Subgraphs Suck: Crypto Data Infra is Changing

It's time to love your data again

In the early days of DeFi somewhere after 2017, Ethereum needed an upgrade to query data. Subgraphs were a breakthrough. Nobody wanted to run their own indexing infra and database just to power their frontends. Subgraphs offered the resolution: define a schema, write mappings, deploy and query through GraphQL. The first wave of DeFi and other dApps used Subgraphs to power their data infra and frontends. Crypto has changed and Subgraphs can’t keep up with the needs of builders. Chains are faster, we have more chains (and will get exponentially more), we have different VMs. How did we get here and how do we move to better data infra for crypto builders and companies?

Note that when I say Subgraphs in this article, most of these problems apply to Substreams too. These are just database syncs from Subgraphs and thus inherit the underlying problems.

Why Subgraphs Made Sense

Ethereum between 2017 and 2020 was smaller, with lower onchain activity, less protocol complexity and real-time analytics were underappreciated. Most applications only needed to have a read-layer to surface contract state. Teams were less bothered with engineering data pipelines, warehousing, streaming, reliability and were mostly on a single chain. Subgraphs made builders avoid data engineering in their own databases and templates were readily available through The Graph. Forking a protocol was very common and thus also the Subgraph was forked to save on developer time. Even if performance from The Graph's Subgraphs was sub-par, other companies (like Goldsky) would take the management out of users hands.

Subgraphs spread widely and became the default for developers. They weren’t adopted because they were the best solution, but they were readily accessible and developers took short cuts in data engineering.

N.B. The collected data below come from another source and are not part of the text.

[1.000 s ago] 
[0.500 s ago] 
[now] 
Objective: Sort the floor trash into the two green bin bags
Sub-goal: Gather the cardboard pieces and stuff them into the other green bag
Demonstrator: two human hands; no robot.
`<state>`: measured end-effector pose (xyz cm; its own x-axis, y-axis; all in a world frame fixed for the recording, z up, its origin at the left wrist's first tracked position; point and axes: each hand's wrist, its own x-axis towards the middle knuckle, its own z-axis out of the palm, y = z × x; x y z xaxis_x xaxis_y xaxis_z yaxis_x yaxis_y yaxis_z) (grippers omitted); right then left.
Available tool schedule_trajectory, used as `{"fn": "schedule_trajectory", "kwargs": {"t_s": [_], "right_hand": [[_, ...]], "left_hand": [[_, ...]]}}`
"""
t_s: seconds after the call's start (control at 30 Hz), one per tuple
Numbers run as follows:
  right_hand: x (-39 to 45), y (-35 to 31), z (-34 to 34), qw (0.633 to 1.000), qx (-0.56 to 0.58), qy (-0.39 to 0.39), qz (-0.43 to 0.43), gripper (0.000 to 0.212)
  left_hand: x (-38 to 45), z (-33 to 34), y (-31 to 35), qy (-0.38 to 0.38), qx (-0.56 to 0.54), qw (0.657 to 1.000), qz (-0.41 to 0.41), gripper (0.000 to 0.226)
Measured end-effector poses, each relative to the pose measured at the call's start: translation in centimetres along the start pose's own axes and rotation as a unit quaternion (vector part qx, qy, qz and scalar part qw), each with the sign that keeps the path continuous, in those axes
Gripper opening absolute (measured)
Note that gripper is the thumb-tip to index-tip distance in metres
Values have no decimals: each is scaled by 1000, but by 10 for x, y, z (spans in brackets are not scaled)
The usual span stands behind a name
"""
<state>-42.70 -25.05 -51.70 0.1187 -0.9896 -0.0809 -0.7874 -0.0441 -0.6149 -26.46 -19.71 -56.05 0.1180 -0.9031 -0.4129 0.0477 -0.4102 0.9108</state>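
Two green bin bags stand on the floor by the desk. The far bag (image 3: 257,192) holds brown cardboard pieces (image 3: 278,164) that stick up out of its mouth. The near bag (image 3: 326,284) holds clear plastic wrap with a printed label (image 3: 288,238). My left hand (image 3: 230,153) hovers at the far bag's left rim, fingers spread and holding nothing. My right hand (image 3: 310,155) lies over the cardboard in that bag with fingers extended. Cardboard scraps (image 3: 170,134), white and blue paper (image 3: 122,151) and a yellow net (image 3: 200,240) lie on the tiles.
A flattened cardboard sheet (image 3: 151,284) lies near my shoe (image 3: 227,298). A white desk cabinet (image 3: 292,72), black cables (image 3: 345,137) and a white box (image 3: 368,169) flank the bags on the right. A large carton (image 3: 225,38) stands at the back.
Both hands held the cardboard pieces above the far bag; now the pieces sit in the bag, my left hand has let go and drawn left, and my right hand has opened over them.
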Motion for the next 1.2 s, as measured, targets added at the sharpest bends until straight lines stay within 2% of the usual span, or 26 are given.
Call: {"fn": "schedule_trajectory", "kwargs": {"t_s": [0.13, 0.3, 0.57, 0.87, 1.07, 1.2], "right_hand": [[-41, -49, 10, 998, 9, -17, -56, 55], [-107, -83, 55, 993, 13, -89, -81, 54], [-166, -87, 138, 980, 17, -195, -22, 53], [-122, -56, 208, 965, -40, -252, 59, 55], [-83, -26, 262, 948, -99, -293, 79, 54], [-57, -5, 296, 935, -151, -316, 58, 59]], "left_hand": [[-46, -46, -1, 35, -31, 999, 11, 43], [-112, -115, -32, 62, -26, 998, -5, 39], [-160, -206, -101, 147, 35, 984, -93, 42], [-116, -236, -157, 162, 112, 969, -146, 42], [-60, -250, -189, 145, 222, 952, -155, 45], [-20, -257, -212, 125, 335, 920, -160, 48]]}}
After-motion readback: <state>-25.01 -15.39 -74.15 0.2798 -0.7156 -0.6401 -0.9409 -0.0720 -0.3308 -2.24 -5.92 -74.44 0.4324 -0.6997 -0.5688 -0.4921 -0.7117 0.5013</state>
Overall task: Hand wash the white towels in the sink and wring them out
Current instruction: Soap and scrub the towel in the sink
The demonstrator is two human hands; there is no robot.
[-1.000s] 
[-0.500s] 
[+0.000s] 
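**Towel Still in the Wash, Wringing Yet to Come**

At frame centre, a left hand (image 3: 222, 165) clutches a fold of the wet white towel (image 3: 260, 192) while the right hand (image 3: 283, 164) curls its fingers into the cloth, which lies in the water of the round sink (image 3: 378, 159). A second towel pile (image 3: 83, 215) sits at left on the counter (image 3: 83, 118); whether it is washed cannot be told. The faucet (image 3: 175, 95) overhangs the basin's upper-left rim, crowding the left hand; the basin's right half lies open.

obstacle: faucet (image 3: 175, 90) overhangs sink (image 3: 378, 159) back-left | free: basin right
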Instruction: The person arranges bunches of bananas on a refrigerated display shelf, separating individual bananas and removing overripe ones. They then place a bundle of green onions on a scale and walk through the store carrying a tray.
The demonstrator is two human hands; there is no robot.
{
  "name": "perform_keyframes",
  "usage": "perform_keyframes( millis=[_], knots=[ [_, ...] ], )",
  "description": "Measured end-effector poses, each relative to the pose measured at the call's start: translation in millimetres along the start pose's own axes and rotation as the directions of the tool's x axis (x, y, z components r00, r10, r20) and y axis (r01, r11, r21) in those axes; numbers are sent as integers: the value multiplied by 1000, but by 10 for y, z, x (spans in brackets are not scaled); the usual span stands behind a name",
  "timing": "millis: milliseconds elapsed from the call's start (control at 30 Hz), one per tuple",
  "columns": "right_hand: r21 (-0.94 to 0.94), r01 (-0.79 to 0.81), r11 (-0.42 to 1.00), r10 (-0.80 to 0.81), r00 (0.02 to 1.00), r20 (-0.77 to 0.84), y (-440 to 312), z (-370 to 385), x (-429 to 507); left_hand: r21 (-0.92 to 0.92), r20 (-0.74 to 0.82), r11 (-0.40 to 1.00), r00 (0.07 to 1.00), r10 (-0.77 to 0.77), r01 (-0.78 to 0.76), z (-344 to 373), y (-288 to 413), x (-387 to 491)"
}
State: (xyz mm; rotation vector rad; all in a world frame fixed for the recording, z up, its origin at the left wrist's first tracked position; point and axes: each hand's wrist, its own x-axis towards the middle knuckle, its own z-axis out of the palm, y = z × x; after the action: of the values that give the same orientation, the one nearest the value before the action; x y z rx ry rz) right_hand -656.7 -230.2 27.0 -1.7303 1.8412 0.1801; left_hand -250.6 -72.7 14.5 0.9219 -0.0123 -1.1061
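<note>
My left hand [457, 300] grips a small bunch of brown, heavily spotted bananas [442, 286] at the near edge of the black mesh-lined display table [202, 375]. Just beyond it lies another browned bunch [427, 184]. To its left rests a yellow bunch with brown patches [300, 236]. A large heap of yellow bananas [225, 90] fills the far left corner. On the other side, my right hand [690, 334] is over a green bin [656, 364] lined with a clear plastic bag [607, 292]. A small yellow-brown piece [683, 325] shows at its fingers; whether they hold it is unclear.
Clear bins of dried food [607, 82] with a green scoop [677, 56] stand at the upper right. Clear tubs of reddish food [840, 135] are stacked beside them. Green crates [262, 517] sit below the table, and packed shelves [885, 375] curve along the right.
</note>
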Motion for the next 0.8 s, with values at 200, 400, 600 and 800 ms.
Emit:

Crypto Evolves, Subgraphs Do Not

Today crypto is fundamentally different. We have an explosion in the number of chains, dAppchains, subnets. We have various alternative VMs like Solana VM or Move VM (with their dialects). The block times of chains are getting way lower and the volume of data goes up. These are all signals the market is maturing, is specializing and is getting adopted.

The needs change from developers since not only contracts need to be read out from the blockchain, but data from wallets, blocks, individual transactions and networks too. Instead of only powering an interface or a simple dashboard, good indexers and pipelines are now essential in on-chain trading, risk-modeling, compliance, fraud detection, user analytics, business intelligence, etc. Indexing infrastructure and tooling needs to support all use cases.

At the core of the problem is Subgraphs design. Subgraphs can’t keep up by being contract-centric, while Subgraphs combine the actual indexing logic, database structure and the storage in one product:

When data volumes increase, Subgraphs lag behind the chain head and latency increases.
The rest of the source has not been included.